«L’acquisto di bond a 3 anni non è aiuto di stato». Oggi Hollande da Monti. Nelle stesse ore in cui il debito federale americano si avvicina a grandi passi a quota record di 16mila miliardi di dollari, il presidente della Bce Mario Draghi sgombra il campo dalle speculazioni dell’ultimo mese. L’acquisto di bond fino a tre anni da parte dell’Eurotower non costituisce finanziamento monetario agli stati dell’eurozona, non ci sarà violazione dei trattati da parte della Bce e, soprattutto, Draghi & Co. restano più che mai contrari alla concessione di una licenza bancaria al fondo permanente salva-stati Esm. In avvio di una settimana decisiva per Eurolandia e impegnativa per la Bce, chiamata giovedì nel direttivo a svelare l’armageddon contro il rischio di contagio della crisi, Mario Draghi anticipa la propria strategia a Bruxelles in un’audizione a porte chiuse all’europarlamento. Forte di una larga maggioranza nel board della Bce e dell’assenso del governo tedesco, il banchiere centrale tira dritto sull’acquisto dei titoli di stato a breve. In attesa di contare i voti nel direttivo di giovedì, quando si esprimeranno i 17 governatori delle banche centrali e i 6 banchieri del board, Draghi spiega che l’intervento della Bce a sostegno dei paesi sotto attacco speculativo volto a ridurre lo spread sarà in ogni caso condizionato. Condizioni che giustificherebbero acquisti sul mercato secondario di bond a breve scadenza che per la Bce non si configurano come creazione di moneta e non possono essere condiserate come aiuto agli stati. Nessuna violazione dei trattati, spiega Draghi ai deputati tedeschi della Cdu, anche se sulle condizioni la partita è ancora aperta. Per Italia e Spagna le condizioni dovrebbero essere quelle a cui questi paesi sono già sottoposti. Diviso invece il fronte dei rigoristi: per la Finlandia dovrebbero essere chieste garanzie reali, per altri i vincoli dovrebbero essere simili a quelli imposti ai greci. «Quanto più forte sarà il fronte del no tedesco – spiega Natale D’Amico, magistrato della Corte dei conti – tanto più stringenti saranno le condizioni di accesso al programma di acquisto titoli della Bce da parte degli stati che ne farebbero richiesta».

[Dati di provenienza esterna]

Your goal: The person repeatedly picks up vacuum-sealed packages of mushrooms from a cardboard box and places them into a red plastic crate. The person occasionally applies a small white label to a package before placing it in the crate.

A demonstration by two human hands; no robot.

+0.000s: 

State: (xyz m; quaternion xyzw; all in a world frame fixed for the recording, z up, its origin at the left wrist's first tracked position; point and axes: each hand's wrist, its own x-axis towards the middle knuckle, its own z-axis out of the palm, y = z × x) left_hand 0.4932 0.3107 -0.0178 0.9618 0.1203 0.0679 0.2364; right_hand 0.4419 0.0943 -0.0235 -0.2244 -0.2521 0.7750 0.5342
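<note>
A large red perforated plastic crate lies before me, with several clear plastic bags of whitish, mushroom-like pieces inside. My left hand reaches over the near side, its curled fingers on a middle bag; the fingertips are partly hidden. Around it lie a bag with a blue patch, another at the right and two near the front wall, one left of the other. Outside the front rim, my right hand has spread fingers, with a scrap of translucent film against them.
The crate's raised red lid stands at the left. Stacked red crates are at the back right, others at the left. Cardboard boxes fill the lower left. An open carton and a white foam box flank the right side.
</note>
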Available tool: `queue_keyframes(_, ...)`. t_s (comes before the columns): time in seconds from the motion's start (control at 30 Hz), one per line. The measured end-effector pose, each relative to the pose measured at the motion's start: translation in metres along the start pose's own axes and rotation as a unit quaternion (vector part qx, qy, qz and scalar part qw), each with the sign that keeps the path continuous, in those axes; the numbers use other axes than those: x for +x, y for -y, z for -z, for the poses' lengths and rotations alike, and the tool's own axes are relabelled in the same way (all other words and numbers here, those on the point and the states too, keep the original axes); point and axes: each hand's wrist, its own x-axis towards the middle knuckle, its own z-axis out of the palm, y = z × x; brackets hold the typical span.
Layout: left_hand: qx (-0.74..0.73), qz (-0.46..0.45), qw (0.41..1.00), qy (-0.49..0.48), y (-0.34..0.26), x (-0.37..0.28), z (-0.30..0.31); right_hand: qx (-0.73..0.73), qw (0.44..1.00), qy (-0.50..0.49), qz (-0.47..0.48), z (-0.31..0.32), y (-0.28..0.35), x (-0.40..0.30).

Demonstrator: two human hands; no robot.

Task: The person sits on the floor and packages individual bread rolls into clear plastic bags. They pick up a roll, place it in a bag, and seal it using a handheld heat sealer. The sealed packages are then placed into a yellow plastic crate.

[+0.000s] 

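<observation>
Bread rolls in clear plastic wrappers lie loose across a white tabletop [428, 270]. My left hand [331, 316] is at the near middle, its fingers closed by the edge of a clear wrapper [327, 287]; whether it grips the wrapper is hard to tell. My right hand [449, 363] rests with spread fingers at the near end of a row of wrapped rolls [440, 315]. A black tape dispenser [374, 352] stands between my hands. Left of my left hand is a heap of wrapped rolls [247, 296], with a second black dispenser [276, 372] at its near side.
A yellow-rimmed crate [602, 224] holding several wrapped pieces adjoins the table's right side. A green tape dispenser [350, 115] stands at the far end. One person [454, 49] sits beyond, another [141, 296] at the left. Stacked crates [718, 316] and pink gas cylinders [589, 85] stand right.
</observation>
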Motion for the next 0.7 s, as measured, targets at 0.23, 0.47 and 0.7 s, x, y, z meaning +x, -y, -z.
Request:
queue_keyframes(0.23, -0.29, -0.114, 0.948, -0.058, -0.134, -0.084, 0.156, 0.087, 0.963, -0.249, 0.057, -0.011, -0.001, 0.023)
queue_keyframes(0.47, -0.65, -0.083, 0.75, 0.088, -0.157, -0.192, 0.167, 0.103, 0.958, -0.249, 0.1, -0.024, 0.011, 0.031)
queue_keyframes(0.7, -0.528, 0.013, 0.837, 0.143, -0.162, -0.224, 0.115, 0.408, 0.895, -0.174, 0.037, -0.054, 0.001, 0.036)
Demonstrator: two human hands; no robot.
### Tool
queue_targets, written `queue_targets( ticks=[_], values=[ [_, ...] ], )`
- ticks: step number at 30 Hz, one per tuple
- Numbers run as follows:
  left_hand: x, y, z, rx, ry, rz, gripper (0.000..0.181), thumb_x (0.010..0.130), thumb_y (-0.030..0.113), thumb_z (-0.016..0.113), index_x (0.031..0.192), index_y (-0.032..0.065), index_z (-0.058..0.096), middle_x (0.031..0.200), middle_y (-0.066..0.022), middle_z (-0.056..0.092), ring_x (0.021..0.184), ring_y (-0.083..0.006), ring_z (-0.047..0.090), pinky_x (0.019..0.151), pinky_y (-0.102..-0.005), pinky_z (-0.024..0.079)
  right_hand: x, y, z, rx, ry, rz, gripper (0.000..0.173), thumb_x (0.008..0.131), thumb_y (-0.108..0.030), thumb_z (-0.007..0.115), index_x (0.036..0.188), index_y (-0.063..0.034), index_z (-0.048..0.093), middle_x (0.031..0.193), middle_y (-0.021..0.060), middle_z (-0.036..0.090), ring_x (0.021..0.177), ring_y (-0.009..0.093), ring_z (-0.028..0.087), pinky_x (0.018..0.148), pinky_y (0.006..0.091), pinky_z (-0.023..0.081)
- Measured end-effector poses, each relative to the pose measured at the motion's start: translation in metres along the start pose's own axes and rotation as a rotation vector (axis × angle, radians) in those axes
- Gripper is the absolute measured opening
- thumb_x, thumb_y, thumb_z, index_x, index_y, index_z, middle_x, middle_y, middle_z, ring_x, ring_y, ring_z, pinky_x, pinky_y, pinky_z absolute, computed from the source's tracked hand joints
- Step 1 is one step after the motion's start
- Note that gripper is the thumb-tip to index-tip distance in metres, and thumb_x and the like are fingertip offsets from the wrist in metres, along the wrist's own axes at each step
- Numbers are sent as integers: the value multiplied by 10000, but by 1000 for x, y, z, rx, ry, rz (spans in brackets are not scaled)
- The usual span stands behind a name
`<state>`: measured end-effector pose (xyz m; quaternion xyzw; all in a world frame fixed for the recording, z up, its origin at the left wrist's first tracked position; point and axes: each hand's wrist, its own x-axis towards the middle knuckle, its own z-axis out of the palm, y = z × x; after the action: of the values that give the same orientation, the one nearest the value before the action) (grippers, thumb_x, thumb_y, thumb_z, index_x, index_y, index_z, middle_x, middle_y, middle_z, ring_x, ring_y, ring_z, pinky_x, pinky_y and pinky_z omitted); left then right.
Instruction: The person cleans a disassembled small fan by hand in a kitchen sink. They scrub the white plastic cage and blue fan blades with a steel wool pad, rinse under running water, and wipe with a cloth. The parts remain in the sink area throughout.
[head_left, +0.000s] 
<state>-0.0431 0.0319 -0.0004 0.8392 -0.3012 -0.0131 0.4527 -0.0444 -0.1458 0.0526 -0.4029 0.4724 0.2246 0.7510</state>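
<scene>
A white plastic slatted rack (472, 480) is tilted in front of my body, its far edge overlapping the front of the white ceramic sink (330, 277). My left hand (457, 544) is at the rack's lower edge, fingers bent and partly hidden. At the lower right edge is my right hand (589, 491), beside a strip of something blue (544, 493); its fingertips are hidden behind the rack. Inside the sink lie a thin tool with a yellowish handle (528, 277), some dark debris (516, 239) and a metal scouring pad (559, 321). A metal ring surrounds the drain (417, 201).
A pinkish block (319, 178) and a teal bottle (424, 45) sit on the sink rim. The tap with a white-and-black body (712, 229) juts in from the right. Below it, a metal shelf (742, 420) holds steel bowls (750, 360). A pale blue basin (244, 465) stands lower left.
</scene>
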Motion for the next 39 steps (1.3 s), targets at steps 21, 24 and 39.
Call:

A questo punto, dunque, la partita si sposta a Francoforte dove la potente Bundesbank resta un osso duro per il presidente della Bce, ma non un ostacolo insormontabile. È possibile che Draghi possa ancora contare su un voto disgiunto dei due rappresentanti tedeschi nel direttivo, ma a sostegno del presidente della Bundesbank Weidmann potrebbero accorrere altri banchieri. Tuttavia il no della Bundesbank potrebbe non essere un niet così come le ventilate dimissioni di Weidmann, da cui la Merkel non uscirebbe indenne, potrebbero rientrare in una trattativa più ampia. A cominciare da quell’unione bancaria, voluta fortemente da Draghi, che comporterebbe una revisione della sorveglianza bancaria in Eurolandia. Una sorveglianza che incontra più di una resistenza nella Germania dove le Casse di risparmio, fortemente politicizzate, rappresentano una spina nel fianco, anche se si starebbe profilando una possibile mediazione con l’analisi e le proposte ancora facoltà delle vigilanze nazionali e il board chiamato a prendere le decisioni.
Sul fronte politico la settimana sarà fitta di bilaterali: oggi il presidente francese Hollande, che domani incontrerà van Rompuy e giovedì il premier inglese Cameron, sarà ricevuto dal premier Monti, che in settimana incontrerà il presidente Barroso e lo stesso van Rompuy. Si è alla stretta finale e il ministro tedesco Schaeuble lascia ben sperare dicendosi sicuro che la corte costituzionale tedesca non bloccherà il fiscal compact e l’Esm.